§ **Assigned task**: Throughout the records below, find the lines with the string "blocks" and give how many there are, nothing else.
┌────────
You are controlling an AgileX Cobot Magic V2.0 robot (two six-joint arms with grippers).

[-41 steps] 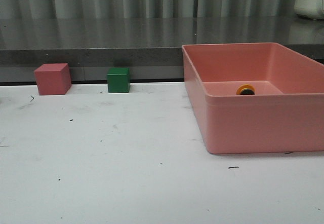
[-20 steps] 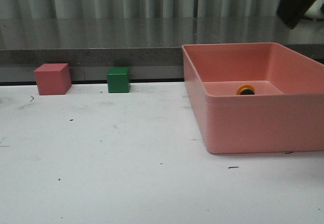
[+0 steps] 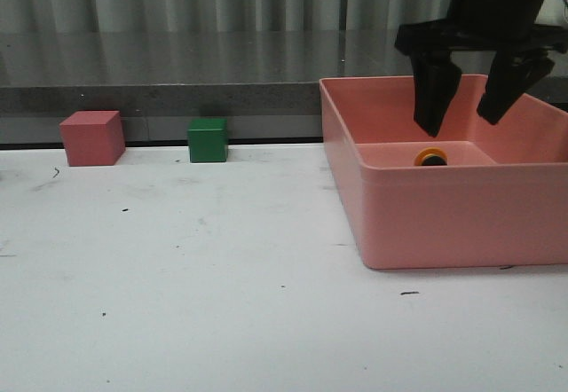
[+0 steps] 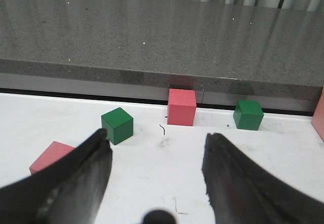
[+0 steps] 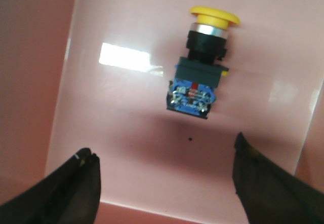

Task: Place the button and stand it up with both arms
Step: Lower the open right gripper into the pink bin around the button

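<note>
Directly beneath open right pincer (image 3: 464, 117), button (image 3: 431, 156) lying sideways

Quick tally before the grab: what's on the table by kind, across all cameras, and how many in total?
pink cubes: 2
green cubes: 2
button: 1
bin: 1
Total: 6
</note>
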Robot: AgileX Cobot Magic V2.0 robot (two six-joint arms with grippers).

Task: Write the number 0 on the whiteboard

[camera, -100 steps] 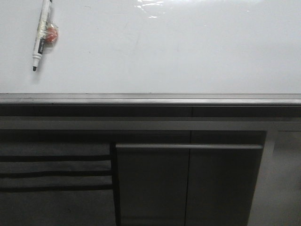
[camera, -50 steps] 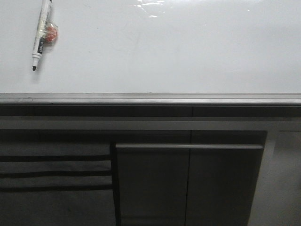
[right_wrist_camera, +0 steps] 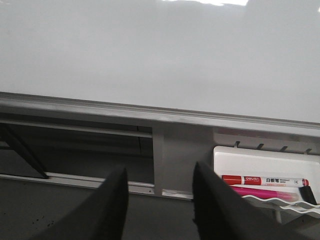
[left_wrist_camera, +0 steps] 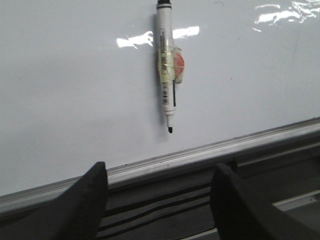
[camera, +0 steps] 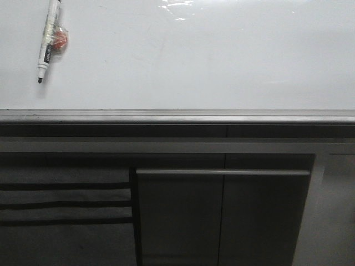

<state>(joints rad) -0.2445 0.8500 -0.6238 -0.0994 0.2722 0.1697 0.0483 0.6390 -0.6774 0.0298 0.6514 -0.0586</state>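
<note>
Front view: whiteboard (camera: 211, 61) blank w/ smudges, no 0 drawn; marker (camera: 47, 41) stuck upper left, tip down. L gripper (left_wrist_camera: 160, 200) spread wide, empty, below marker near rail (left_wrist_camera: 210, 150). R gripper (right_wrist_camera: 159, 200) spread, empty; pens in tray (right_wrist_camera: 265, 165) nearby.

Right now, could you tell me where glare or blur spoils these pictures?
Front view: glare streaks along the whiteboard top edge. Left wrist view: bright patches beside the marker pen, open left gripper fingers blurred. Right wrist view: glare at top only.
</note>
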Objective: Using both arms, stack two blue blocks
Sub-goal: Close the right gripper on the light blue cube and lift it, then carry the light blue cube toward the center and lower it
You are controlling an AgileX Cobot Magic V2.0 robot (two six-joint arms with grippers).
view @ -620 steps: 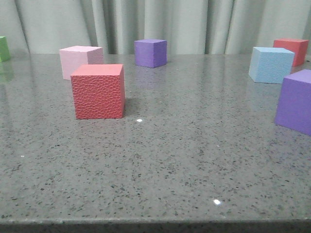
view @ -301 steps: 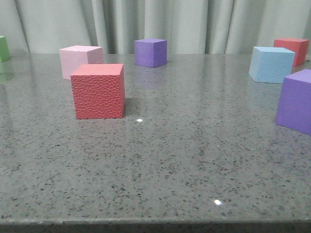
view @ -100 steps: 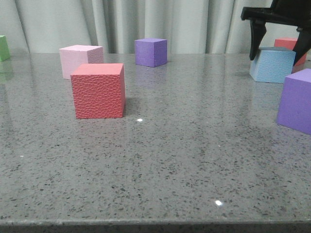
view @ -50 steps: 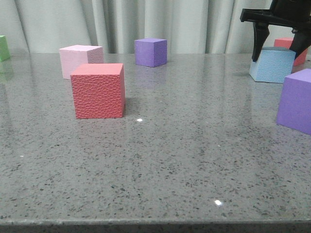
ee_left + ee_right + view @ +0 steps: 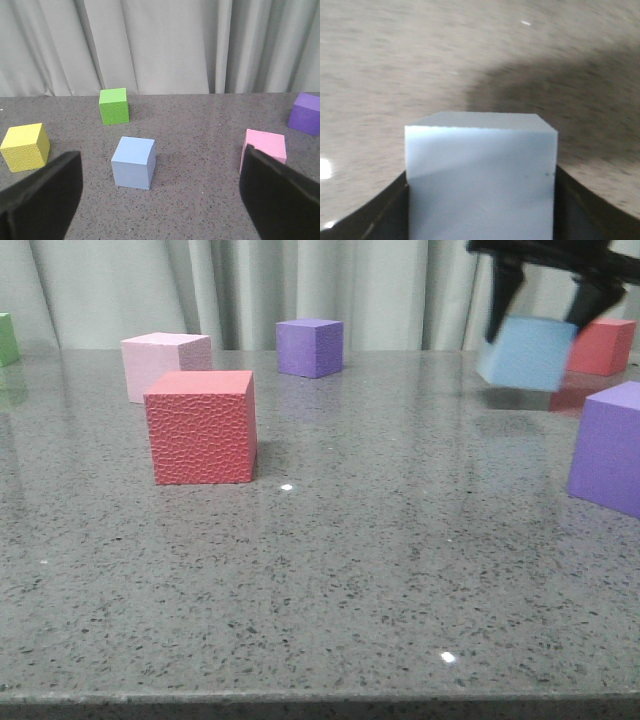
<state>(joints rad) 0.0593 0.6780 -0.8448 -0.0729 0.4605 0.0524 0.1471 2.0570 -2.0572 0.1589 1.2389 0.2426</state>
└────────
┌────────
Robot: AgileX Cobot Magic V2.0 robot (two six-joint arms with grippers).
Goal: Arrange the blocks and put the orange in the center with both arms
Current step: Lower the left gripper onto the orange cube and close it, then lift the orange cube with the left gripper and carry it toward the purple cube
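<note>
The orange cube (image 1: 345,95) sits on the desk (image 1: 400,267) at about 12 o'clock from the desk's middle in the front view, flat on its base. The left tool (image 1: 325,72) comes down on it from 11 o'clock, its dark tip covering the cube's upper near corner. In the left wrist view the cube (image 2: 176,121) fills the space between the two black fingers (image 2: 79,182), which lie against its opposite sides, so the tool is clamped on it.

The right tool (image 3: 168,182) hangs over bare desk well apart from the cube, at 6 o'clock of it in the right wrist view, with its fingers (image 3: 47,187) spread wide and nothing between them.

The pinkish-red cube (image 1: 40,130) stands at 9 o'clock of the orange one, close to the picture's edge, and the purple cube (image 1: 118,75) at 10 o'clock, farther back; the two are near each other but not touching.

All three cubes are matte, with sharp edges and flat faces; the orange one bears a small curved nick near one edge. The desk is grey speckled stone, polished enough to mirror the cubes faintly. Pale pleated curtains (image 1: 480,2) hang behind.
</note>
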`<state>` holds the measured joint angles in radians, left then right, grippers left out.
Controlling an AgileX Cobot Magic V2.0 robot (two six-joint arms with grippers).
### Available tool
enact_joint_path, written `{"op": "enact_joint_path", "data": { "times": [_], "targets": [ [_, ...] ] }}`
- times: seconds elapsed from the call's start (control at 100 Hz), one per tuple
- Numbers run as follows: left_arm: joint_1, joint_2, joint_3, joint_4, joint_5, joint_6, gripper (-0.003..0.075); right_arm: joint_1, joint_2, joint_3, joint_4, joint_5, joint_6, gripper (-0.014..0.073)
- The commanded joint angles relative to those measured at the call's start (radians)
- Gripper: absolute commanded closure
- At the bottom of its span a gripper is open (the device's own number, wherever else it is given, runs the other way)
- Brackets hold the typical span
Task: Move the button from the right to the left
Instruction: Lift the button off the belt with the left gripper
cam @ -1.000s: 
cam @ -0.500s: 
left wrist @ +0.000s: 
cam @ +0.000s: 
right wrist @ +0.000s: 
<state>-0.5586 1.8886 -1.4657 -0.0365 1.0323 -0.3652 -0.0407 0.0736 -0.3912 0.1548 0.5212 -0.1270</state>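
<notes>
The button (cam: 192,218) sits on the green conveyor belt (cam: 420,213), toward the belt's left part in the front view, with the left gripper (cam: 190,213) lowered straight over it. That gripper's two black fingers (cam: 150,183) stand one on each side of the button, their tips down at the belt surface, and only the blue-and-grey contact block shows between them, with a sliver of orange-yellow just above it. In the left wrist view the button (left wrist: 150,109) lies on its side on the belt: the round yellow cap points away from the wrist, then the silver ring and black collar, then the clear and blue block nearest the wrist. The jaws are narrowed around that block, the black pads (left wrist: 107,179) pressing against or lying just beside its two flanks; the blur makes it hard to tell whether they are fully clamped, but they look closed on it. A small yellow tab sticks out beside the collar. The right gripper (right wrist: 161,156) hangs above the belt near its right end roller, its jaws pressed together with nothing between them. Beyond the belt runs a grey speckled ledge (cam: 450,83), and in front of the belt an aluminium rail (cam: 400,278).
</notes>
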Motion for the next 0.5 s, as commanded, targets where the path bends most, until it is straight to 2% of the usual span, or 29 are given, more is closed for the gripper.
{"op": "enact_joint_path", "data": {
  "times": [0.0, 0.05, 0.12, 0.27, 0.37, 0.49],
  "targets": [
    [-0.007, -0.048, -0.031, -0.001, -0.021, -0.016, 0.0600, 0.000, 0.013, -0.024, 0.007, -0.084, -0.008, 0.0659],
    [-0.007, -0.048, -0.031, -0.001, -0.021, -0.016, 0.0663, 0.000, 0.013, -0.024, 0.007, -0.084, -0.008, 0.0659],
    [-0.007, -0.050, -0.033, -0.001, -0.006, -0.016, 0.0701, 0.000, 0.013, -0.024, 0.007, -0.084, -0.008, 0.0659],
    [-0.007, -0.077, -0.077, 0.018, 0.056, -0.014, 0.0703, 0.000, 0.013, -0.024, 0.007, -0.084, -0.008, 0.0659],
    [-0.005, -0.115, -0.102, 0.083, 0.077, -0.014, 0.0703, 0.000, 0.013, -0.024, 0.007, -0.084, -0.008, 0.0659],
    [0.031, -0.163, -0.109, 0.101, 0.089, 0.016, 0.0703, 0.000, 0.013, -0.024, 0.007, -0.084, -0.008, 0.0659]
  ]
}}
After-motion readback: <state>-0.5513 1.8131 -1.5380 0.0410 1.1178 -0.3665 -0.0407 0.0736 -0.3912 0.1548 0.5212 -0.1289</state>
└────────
§ **Written solution**: 2